Fanthorp Inn State Historic Site is located approximately 30 miles southeast of Bryan/College Station. It consists of six acres in Anderson, county seat of Grimes County. Texas Parks and Wildlife Department acquired the property by purchase in 1977 from a Fanthorp descendant, and it was opened to the public Oct. 4, 1987, to demonstrate 19th century life at an early Texas stagecoach stop and family home. Ten years were spent researching and restoring the inn to its 1850 use as both a family home and travelers' stop. 

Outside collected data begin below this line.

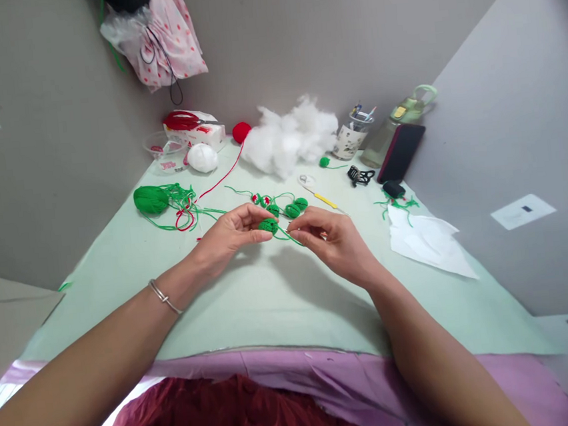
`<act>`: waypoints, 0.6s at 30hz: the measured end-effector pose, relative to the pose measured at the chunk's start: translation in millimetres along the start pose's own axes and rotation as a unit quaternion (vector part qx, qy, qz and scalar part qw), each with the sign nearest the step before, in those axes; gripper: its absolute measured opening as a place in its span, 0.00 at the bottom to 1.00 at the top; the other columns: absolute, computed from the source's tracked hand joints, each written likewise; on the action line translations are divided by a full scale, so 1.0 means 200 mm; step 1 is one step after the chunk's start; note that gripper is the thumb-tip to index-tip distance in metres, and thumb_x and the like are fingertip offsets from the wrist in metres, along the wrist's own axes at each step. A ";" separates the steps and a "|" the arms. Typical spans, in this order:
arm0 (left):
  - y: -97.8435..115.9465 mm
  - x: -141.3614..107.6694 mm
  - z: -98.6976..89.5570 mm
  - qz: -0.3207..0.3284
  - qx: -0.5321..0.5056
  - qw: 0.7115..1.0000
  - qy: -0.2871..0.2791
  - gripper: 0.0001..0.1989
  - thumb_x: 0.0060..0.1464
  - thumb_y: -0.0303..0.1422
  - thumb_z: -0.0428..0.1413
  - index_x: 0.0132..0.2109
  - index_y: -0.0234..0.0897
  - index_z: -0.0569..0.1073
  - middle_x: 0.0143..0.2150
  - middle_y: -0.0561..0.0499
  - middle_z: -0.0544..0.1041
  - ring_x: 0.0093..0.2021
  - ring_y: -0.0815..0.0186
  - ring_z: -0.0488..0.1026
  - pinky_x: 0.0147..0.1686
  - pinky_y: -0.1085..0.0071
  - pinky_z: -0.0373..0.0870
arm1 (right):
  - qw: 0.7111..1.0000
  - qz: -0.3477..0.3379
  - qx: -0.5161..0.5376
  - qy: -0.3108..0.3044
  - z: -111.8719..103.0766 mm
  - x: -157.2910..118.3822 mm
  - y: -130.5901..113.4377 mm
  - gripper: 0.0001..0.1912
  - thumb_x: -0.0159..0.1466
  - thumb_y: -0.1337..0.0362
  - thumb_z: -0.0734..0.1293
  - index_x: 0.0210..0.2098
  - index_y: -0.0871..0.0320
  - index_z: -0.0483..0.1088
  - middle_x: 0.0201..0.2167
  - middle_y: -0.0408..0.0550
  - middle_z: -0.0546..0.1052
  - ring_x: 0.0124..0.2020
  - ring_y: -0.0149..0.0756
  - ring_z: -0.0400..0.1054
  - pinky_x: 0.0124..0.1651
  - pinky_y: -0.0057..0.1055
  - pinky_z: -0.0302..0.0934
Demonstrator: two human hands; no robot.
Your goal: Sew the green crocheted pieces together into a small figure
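Note:
My left hand [239,229] pinches a small green crocheted ball [268,226] between thumb and fingers, above the middle of the table. A strand of green yarn [282,232] runs from it to my right hand [318,231], whose thumb and fingertips are closed on the strand. Whether a needle is also in those fingertips is too small to tell. Just behind lie several green crocheted pieces [292,210], two with red-and-white parts [266,201]. A yellow-handled crochet hook [326,200] rests beyond my right hand.
At left lies a green yarn ball [151,200] with tangled strands. Along the back are a white ball [202,158], red scissors [182,120], red yarn [241,133] and fluffy white stuffing [287,139]. A pen cup [350,141], bottle [382,140], phone [401,153] and white paper [427,243] are at right.

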State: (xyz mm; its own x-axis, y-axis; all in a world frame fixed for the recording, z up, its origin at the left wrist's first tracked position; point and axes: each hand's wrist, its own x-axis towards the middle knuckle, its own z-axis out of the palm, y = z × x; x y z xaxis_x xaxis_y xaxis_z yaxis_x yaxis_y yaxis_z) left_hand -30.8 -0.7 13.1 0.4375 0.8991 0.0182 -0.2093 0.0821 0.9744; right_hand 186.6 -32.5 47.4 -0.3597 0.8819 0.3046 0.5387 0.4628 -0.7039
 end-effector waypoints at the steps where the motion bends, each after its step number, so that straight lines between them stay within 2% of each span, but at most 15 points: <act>1: 0.00 0.00 0.00 0.000 0.000 1.000 -0.001 0.15 0.44 0.31 0.70 0.41 0.39 0.78 0.39 0.53 0.77 0.41 0.67 0.72 0.46 0.68 0.65 | 1.000 0.001 -0.003 -0.001 0.00 0.00 0.00 0.06 0.66 0.67 0.67 0.34 0.57 0.76 0.29 0.45 0.72 0.28 0.31 0.61 0.32 0.33 0.53; 9: 0.00 -0.01 0.01 -0.007 0.012 1.000 0.009 0.16 0.43 0.29 0.70 0.40 0.38 0.77 0.39 0.54 0.77 0.42 0.67 0.72 0.47 0.68 0.65 | 1.000 0.009 -0.013 -0.003 0.02 -0.01 -0.01 0.06 0.65 0.71 0.66 0.33 0.58 0.74 0.28 0.43 0.71 0.27 0.29 0.60 0.32 0.30 0.53; 18: -0.02 -0.01 0.03 -0.003 0.001 1.000 0.001 0.16 0.42 0.29 0.70 0.39 0.37 0.76 0.37 0.54 0.76 0.40 0.67 0.72 0.44 0.69 0.65 | 0.994 0.052 0.100 -0.001 0.08 0.00 0.01 0.04 0.65 0.67 0.66 0.33 0.58 0.72 0.27 0.43 0.71 0.27 0.30 0.62 0.32 0.30 0.54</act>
State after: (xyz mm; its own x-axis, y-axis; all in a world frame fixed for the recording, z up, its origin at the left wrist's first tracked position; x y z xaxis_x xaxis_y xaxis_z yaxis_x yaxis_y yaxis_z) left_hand -26.2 -5.1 9.5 0.4368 0.8995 0.0118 -0.2055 0.0870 0.9748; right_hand 174.0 -32.7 36.0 -0.3109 0.9240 0.2225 0.4115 0.3419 -0.8448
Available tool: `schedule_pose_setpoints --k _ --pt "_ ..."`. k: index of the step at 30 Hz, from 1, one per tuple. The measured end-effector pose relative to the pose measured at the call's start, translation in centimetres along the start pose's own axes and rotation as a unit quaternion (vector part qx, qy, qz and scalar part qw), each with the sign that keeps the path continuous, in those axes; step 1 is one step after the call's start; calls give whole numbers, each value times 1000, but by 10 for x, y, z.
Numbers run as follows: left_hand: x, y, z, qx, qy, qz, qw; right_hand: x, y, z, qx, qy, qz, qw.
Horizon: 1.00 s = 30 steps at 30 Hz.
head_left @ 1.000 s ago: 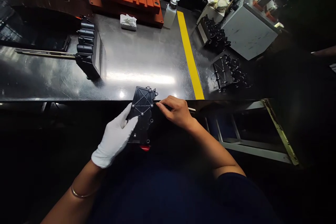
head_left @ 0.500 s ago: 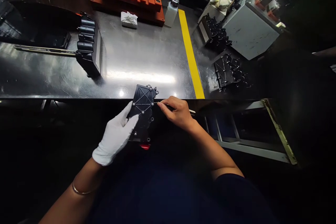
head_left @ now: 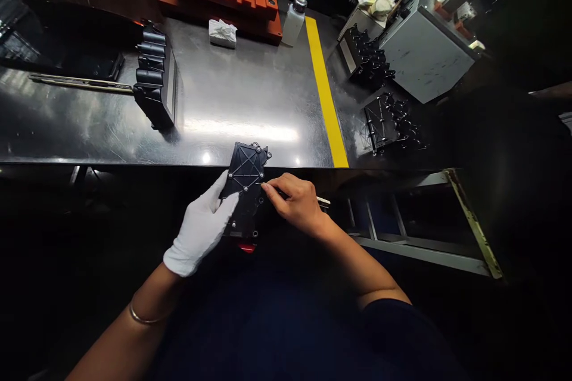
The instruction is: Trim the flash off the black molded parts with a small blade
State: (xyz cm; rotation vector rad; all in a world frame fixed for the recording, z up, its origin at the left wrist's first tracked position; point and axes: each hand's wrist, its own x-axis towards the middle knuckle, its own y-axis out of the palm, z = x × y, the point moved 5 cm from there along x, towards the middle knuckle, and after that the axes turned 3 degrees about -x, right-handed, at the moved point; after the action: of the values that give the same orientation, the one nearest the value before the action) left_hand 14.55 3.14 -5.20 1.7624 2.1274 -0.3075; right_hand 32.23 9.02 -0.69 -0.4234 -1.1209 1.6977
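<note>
Over the front edge of the steel workbench [head_left: 241, 95], a ribbed black plastic plate [head_left: 245, 190] is held clear of the surface. The right hand [head_left: 298, 202], which is bare, has just been lowered and brought inward, so that the tip of a thin pale stick [head_left: 322, 201] is now set against the plate's right side. The stick is pinched between the thumb and fingertips, with its far end pointing away to the right. The left hand [head_left: 199, 229], in a white glove, supports the plate from the left, its fingers pressed together and laid along the edge; any grip behind the plate cannot be seen. The plate's long axis runs away from the wearer, tilted slightly rightward, with a red piece [head_left: 246, 247] at the near end. Beyond it, a yellow floor-style stripe [head_left: 326, 95] runs along the bench, and further black ribbed parts [head_left: 391, 122] are laid to the right.
</note>
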Motion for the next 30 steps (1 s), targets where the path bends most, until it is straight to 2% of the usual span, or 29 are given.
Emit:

The double-pen, cedar log dogtrot house was built by an English immigrant, Henry Fanthorp, when Texas was part of Mexico. Fanthorp petitioned Stephen F. Austin in 1832 for permission to settle in this original Austin Colony. He bought 1,100 acres and built his house in 1834 on the road that crossed his land, thus bringing travelers to his door immediately. Henry Fanthorp was appointed postmaster by the provisional Texas government in 1835, and saw the advantage of offering other services and goods to his frequent visitors. Within time, Fanthorp's Inn became a well-known stopping place for both travelers and the community. 

Sam Houston's Cane 

In 1834, English immigrant Henry Fanthorp built his home near the intersection of two stage roads: from  Harrisburg to Old Springfield Texas (near Fort Parker and present day Mexia), and from  Natchitoches, LA to Presidio La Bahia. The home had expanded to an inn with 18 rooms by 1850. Over the years, several famous people stayed at the well-known country inn and tavern. Famous guests include: Henderson Yoakum, Dr. Anson Jones, and George Washington Baines. The last vice-president of Texas, Kenneth Anderson passed away at the inn and buried in the Fanthorp cemetery across the street. The town was renamed Anderson in his honor. 

One of those was Sam Houston, the first president of the Republic of Texas, who stayed at the inn over 13 times. Houston presented a cane to Henry Fanthorp during a visit to the inn. The oak cane with brass tip and silver finial handle had been a gift to Sam Houston from his friend Sam Lewis. The cane appears in several photographs of Houston and is an important Texas artifact. The cane now resides at Washington-on-the-Brazos State Historic Site. Look for it on display in the visitor center.